The latest volunteering figures from the Government’s citizenship survey show that in England 32 per cent. of disabled people volunteered at least once in 2008-09. In order to ensure that more disabled people are able to access volunteering programmes, the Office of the Third Sector is piloting a £2 million volunteering fund in England, which will pay for adjustments and support for disabled volunteers. The fund opened for applications on 16 November.
On the subject of diversity, may I be the first to congratulate my hon. Friend on being the first black woman ever to have spoken from the Dispatch Box? May I encourage her and her colleagues to work with excellent organisations such as Mencap and People First to ensure that people with learning disabilities are given the opportunity to play a full part in voluntary activity, which is both in their interests and the greater interest of society?

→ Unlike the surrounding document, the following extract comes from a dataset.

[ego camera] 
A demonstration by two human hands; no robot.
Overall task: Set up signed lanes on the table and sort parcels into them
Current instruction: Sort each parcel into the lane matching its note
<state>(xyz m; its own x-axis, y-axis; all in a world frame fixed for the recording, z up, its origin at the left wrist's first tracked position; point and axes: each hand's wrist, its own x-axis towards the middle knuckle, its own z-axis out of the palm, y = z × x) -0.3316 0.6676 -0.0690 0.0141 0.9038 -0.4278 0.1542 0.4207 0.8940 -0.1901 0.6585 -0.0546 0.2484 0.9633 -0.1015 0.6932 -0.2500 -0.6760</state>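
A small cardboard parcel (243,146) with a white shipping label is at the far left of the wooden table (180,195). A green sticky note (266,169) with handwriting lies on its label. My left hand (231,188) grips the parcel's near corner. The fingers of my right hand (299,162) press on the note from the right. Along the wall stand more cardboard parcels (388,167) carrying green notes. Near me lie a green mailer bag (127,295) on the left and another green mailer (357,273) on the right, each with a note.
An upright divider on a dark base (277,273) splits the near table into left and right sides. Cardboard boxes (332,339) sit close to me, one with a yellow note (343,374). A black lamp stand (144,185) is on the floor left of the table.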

I thank my right hon. Friend for his warm words and kind remarks. It is indeed a pleasure to be standing here at the Dispatch Box. I, too, would like to congratulate my right hon. Friend on receiving a disability champion award yesterday. The Cabinet Office is looking at ensuring that disabled people—those with learning difficulties—are totally included in the packages that we are providing, such as the £17.5 million Improving Reach programme. There have been successful bids for people with learning difficulties, such as those from Mind associations. These groups receive the award funding through Office of the Third Sector programmes, including v, grassroots grants, Futurebuilders and targeted support funds.

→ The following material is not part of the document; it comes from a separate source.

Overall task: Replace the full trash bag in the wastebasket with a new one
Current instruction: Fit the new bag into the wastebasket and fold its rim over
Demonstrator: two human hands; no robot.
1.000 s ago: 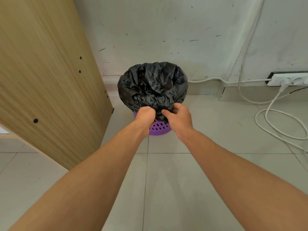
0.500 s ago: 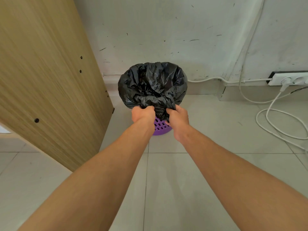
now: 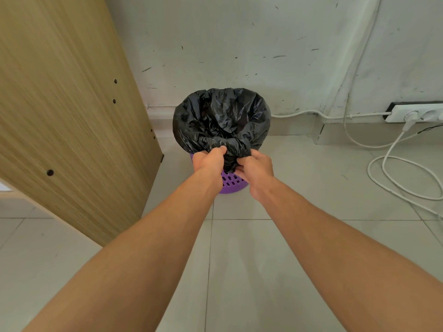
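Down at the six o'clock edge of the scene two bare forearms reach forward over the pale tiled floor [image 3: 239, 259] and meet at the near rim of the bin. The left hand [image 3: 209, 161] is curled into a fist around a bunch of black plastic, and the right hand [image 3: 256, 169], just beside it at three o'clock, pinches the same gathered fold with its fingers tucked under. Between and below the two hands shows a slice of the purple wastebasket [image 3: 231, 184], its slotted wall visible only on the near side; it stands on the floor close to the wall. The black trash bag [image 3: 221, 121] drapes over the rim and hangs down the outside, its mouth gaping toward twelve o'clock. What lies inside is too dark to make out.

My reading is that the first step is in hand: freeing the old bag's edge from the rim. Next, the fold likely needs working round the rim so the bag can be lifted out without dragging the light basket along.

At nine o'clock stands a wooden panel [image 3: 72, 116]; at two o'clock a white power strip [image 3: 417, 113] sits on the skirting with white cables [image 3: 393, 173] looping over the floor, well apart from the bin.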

May I obviously endorse the remarks of the right hon. Member for Coatbridge, Chryston and Bellshill (Mr. Clarke) about the new Minister and wish her well, albeit that it will perhaps be for a relatively short time? Will the Minister accept that for disabled people—whether they are mentally or physically disabled—to be able to participate in voluntary activities is critical to their quality of life. Is she concerned that at the present time, with the recession that we are experiencing, this group of people is suffering—they are unable to indulge in all the worthwhile activities that would make their lives profitable and well?
I again thank the hon. Gentleman for his remarks. The Office of the Third Sector is building a platform to ensure that people with disabilities participate fully and are considered to be the same as able-bodied people. The scheme that has been put in place, although it is a pilot, will be reviewed in 2011. If it is successful, it will be rolled out nationally.
Does the Minister agree that an important aspect of such work would be efforts to promote among younger people the concept of people with disabilities being more able to get involved in a range of voluntary activities, thereby helping the wider community, particularly across the demographics?
The hon. Gentleman raises a valid point. Indeed, through programmes such as v and YouthNet, the Office of the Third Sector is ensuring that young people are not only working with and for, but are engaged with, people with disabilities—both those with learning disabilities and those with other disabilities—to ensure that they can play a full and active part in society.